Sebuah karya atau produk kemudian bernilai tinggi tidak semata berasal dari produk itu sendiri atau pengkaryanya. Tinggi rendahnya harga akan sangat tergantung dari pengakuan, penerimaan atau kesepakatan pembeli.
Pengakuan, penerimaan atau kesepakatan ini bisa muncul dari hal-hal yang tidak disangka sebelumnya. Seperti foto Ghozaly yang tidak diberi deskripsi apapun untuk menerangkan itu apa, bagaimana dan lain sebagainya ternyata ditangkap oleh pembeli sebagai sesuatu yang lucu, aneh, unik dan lain sebagainya sehingga memancing minat untuk membeli. Tujuannya hanya bersenang-senang.
Nilai yang diafirmasi itu kemudian membuat orang berbondong-bondong membeli, terlebih ketika yang membeli adalah orang-orang yang terkenal maka banyak orang kemudian ikut-ikutan tanpa tahu mengapa.
Ketika booming, nilai menjadi tidak penting. Seperti kejadian banyak orang beramai-ramai membeli batu akik atau tanaman janda bolong.
Masuknya teknologi dalam ekonomi lewat blockchain, fintech, kripto, NFT, metaverse dan seterusnya membuat apa yang kerap terjadi di pasar offline, semakin mudah dan semakin sering di pasar online.
Di ruang digital dan virtual hambatan untuk masuk dalam pasar hampir tidak ada. Semua orang bisa melakukan, semua orang merasa bisa.
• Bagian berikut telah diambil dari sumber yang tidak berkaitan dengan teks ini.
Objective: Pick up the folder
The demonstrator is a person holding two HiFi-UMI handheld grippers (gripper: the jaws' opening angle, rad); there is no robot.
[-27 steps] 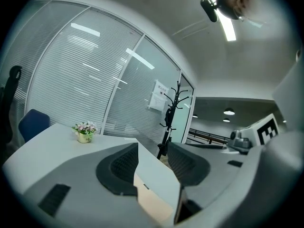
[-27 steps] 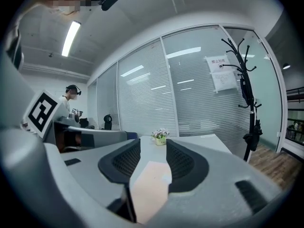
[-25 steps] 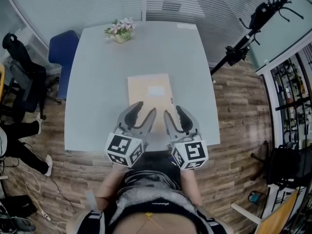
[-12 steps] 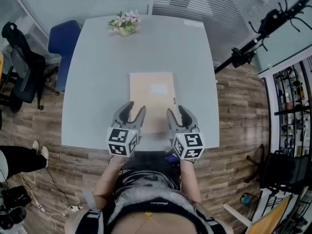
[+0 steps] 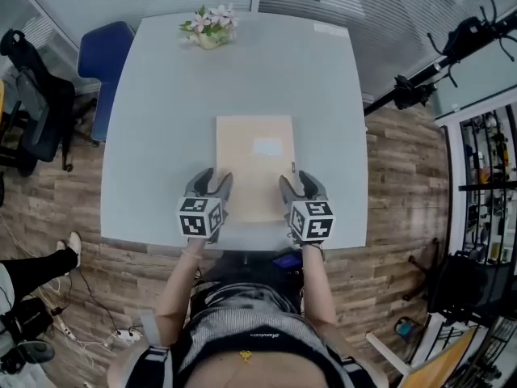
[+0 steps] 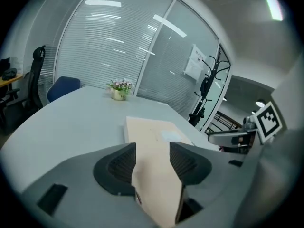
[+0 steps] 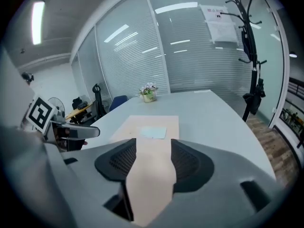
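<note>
On the pale grey bench [image 5: 153,136], the tan folder [image 5: 254,164] lies flat, its near edge close to your side of the bench. Your left gripper [image 5: 212,183] & right gripper [image 5: 300,184] sit at its near corners, jaws spread, just been opening, nothing pinched; folder shows thru each gap. Flower pot [image 5: 212,29] at far edge, well apart. Blue chair [image 5: 101,55] far-left; wood floor [image 5: 404,176] rt.

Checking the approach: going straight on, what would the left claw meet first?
The left claw has just been opening its jaws; the folder shows between them, unpinched, so likely the folder first.
</note>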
Tapi sekali lagi cara instan atau cara cepat dengan menjadi peniru untuk mendapat kekayaan atau uang besar tidaklah akan berhasil. Ikut-ikutan tanpa memahami substansi dasar dari pasar NFT hanya akan melahirkan sampah atau bahkan perilaku yang memalukan bangsa dan negara.
NFT sebagai aset digital pada dasarnya diciptakan untuk dunia kreatif. Maka yang diperlukan adalah kreator dan karyanya, karya yang unik, langka dan bermanfaat. Dengan NFT para pengkarya bisa masuk dalam pasar yang besar, pasar yang tidak dikontrol oleh kekuatan tertentu, semua setara tanpa dominasi.
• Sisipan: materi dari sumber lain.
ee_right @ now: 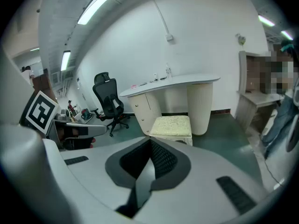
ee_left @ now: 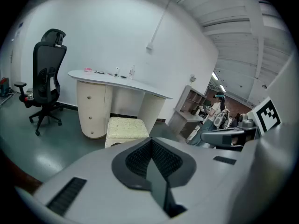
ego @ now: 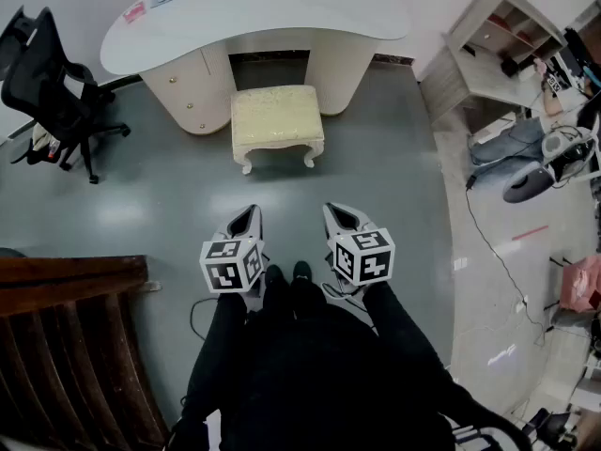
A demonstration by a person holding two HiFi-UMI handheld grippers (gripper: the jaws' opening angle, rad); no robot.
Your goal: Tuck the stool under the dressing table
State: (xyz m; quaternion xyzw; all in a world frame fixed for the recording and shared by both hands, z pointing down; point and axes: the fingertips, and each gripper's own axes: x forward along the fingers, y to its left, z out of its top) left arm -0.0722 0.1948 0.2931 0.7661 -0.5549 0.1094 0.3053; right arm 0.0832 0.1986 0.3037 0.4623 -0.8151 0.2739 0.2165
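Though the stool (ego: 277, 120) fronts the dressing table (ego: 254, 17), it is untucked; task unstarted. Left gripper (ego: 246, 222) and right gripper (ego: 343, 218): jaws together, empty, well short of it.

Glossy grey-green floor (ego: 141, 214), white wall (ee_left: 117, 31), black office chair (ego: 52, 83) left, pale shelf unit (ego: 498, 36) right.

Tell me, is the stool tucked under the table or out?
Out. The stool stands in front of the dressing table, at its opening, and the head view shows the whole cushion, none of it covered by the top.
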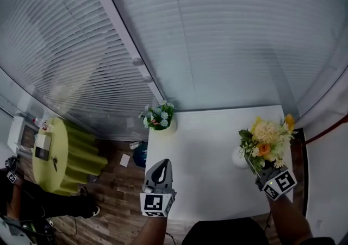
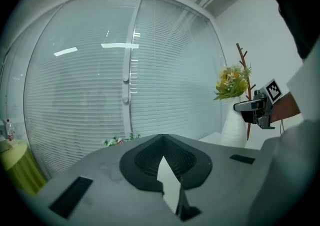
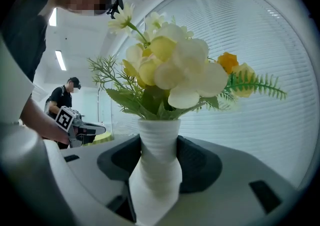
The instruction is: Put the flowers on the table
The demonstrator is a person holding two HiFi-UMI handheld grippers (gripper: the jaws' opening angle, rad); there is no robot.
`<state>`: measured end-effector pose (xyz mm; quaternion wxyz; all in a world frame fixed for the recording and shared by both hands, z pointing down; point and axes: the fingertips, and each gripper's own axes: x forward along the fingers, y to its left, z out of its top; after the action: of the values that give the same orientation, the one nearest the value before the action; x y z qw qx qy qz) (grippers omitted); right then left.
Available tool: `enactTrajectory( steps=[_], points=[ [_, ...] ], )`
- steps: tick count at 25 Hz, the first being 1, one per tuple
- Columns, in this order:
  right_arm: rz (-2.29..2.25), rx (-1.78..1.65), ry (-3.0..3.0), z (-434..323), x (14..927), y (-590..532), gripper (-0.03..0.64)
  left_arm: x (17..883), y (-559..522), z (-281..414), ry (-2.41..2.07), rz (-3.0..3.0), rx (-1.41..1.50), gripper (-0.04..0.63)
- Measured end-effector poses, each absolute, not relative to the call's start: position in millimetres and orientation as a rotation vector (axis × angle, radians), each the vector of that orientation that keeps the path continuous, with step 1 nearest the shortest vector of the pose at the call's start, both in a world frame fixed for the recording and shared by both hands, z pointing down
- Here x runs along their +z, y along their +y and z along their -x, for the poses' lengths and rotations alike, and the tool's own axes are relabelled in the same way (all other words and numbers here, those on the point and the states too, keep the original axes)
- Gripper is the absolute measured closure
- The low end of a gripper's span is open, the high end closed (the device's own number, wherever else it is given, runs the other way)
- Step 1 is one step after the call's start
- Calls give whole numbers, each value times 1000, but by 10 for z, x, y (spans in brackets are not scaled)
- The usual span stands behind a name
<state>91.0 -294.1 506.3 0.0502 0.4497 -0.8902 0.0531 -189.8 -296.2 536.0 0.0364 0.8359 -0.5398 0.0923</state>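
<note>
1. Holding the white vase (image 3: 155, 190) upright matters most: the right gripper (image 3: 157, 151) grasps its neck between the jaws, with the yellow flowers (image 3: 172, 67) above them.
2. Lower it straight onto the white table (image 1: 206, 146) below the jaws, and release only when the base rests flat.
3. The left gripper (image 1: 159, 172), clenched and empty, is best kept aside.

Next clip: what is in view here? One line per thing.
Table: one, white, centre.
Vase: one, white, table's right side, in the right tool.
Flowers: one bunch, yellow and orange, in the vase.
Flower pot: one, blue-white blooms, table's far left corner.
Round table: one, green, left.
Blinds: pale grey, behind.
Floor: brown wood, left.
Second person: one, dark clothes, background.
Left tool: grey, shut, empty.
Right tool: grey, shut on vase.
</note>
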Motion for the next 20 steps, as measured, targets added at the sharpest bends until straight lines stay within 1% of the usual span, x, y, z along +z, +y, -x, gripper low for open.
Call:
enactTrajectory(
  steps=[8,20],
  points=[
    [-1337,159,-2700,-888,5476,-3090,379,5667,-3118,1894,-1670,-2539,309,591],
    [-1307,151,-2699,-757,5620,-3226,379,5733,-3192,1842,-1650,-2554,403,591]
  ],
)
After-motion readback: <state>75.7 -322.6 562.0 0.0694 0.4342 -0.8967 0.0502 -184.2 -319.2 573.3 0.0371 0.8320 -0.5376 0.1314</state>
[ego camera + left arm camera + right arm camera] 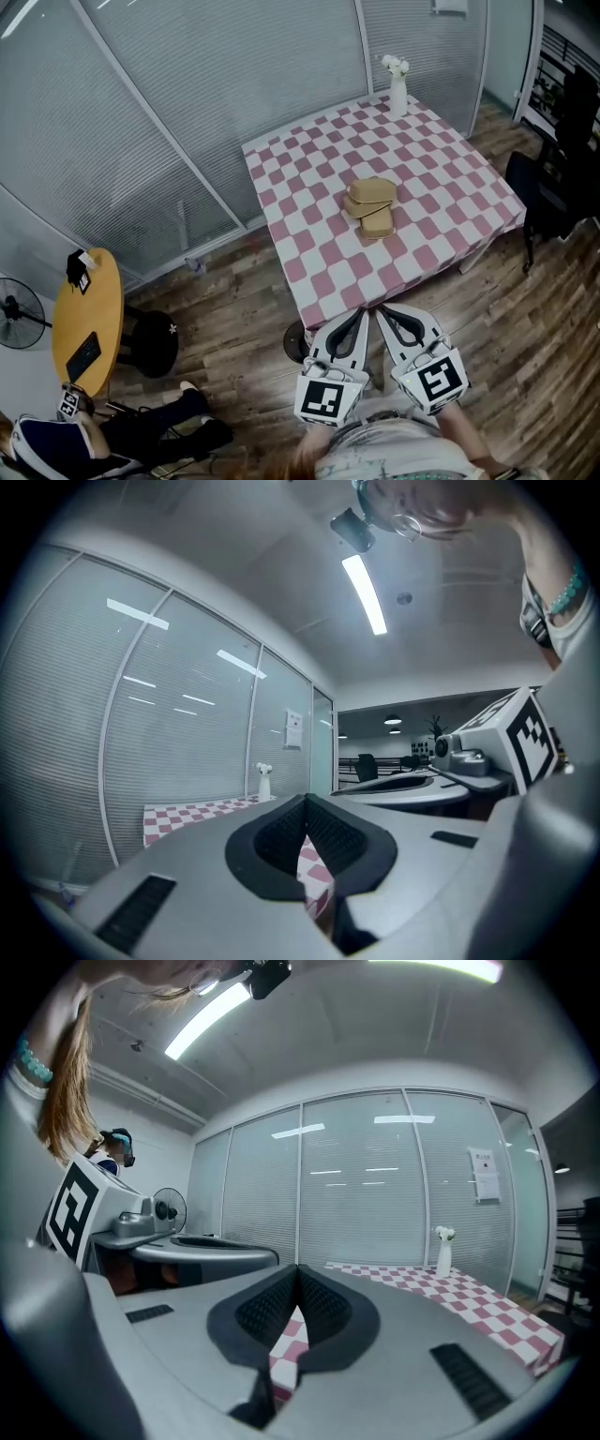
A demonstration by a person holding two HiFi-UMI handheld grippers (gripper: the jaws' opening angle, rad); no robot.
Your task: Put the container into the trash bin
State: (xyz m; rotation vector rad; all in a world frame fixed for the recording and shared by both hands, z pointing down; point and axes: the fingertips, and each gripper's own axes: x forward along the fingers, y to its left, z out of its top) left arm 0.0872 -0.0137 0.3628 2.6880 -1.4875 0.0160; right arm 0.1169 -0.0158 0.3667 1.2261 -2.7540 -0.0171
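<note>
Stacked brown containers (370, 208) lie in the middle of the table with the pink-and-white checked cloth (309, 272). Both grippers are held side by side short of the table's near edge, pointing level at it. The left gripper (360, 313) is shut and empty, its tips touching in its own view (306, 803). Beside it the right gripper (382, 312) is shut too, with nothing between its pads (298, 1271). Neither gripper view shows the containers. A dark round thing (296, 342), perhaps a bin, stands on the floor at the table's near corner, half hidden by the left gripper.
A white vase with flowers (397, 89) stands at the table's far edge. Glass walls with blinds run behind and left. A round wooden table (89, 319), a fan (17, 314), a black stool (153, 342) and a seated person (94, 441) are at the left; a black chair (553, 187) is at the right.
</note>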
Dengan NFT barrier to entry bagi para pemula menjadi kecil, sebab ada ruang bebas yang dengan leluasa bisa dimasuki untuk kemudian bersaing merebut perhatian dari para pembeli tanpa batas.
Jadi pikirkan karya, bukan memperoleh uang dengan cara yang cepat atau instan yang justru akan mengantar pada tindakan curang, atau bahkan kriminal seperti mencuri dan mencomot karya orang lain lalu menjualnya.